No caso, conforme informações da própria Inventariança da extinta RFFSA, "os imóveis objetos do proc. 0000753- 18.2008.403.6123, 1ª Turma - TRF 3° Região, fizeram parte do nosso acervo e devido as suas caracteristicas eram considerados não operacionais" (g.n. - ID 99803644, p. 303).

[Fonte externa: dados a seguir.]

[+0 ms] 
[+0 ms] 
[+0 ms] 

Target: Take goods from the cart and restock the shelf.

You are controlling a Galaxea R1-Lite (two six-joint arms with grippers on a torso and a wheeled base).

Ademais, embora conste nos autos apenas a data em que foi autorizada a imissão na posse (dezembro de 2006 -  ID 99796475, p. 118) e não a data em que efetivamente se deu, o Município da Estância de Atibaia detém a posse da área desde 28 de junho de 2006, quando firmou Contrato de Concessão de Direito Real de Uso com a RFFSA (ID 99796475, p. 02/06), atendendo, portanto, o requisito temporal do caput do artigo supra. Tal fato restou reconhecido pela própria União, em suas contrarrazões:

 

"É importante frisar que a Municipalidade da Estância de Atibaia não necessita da imissão na posse em questão, pois ela já é detentora, s.m.j., de tal qualidade, conforme comprova o parágrafo único da cláusula primeira do "Contrato de Cessão de Uso", a título gratuito e por tempo indeterminado, do bem imóvel tratado neste feito." (ID 99803644, p. 212)

 

Outrossim, não há necessidade de decreto ou autorização Presidencial para a referida desapropriação, posto que, ao editar a Medida Provisória n. 496/2010, a Presidência da República ratificou expressamente as desapropriações de imóveis da extinta RFFSA, feitas por outros entes federativos, nos termos acima delineados.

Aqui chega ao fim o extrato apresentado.